For Half Dome, where Torlano used full-size alpine-touring ski gear, Milligan went on to the opposite end of the spectrum, carrying lightweight ski mountaineering gear. “I had Dynafit Nanga Parbat skis that were 65cm underfoot and 172cm in length. Pretty short, pretty thin, and they have very sharp edges. I also had one [ice pick-like pole attachment] Whippet and one ice ax taped to the other pole.”

Zach Milligan Half Dome
Milligan’s light and fast setup. Zach Milligan

To climb the Half Dome Cables route, Milligan continues, “I used Kahtoola running crampons with no front points; they’re just stubby microspikes and they’re awesome. Torlano had out-of-production crampons that have two horizontal front points. He doesn’t know who makes them and he thinks he stole them from me. We don’t know where they came from.”

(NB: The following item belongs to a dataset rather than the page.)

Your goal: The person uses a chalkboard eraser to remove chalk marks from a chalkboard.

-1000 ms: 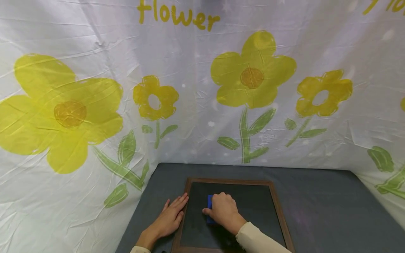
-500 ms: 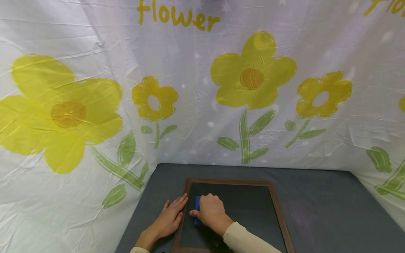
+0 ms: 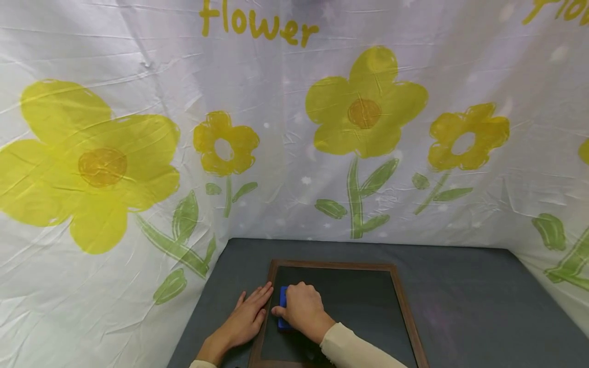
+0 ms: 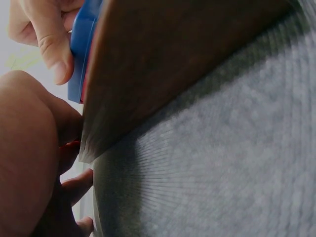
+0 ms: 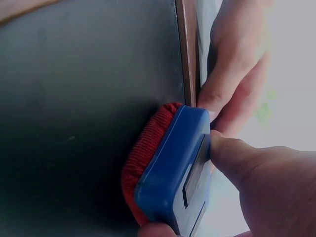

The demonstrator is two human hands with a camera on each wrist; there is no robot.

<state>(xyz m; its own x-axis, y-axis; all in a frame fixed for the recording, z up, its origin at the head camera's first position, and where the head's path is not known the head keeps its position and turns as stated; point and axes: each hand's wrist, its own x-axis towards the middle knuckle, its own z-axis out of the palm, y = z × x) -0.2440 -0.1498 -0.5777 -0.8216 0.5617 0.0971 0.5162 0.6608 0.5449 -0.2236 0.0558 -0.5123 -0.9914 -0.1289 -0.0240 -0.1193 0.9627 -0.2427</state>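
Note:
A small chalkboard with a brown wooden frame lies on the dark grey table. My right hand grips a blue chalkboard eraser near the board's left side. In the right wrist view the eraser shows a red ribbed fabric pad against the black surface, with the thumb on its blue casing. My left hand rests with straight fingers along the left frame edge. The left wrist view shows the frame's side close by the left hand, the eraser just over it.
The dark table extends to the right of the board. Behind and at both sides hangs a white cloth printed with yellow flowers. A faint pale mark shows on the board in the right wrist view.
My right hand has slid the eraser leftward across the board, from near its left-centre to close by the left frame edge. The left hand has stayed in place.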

Before leaving the car toward Half Dome, the two shuffled through the floor of Milligan’s girlfriend’s car to find a few discarded 1.5-liter Crystal Geyser plastic water bottles. They refilled these with river water during the hike.

Torlano Yosemite
Heating up some water to fuel up the night before the descent. Jason Torlano

They didn’t pack sleeping bags to save weight, opting instead to shiver out the night in puffy pants and jackets while sitting on insulating pads. They built a small fire and stoked it throughout that night and passed the time by sharing stories.

“At first I was super nervous to be out there with Zach as he doesn’t really ski,” Torlano says. “But I noticed he was always smiling and having a good time. And I realized I would rather be there with him than anyone else.”

As for the severity of skiing Half Dome compared to his other ski descents, Torlano says, “This was scary, man. If you fall or something messes up, you go over the south face or northwest face (and die).”

Torlano Yosemite Half Dome skier
Jason Torlano

As for what’s next for Torlano and Milligan. Torlano says, “I’m talking with Milligan to see if he can stay and ski after this upcoming storm cycle. The storm is due in a few days.”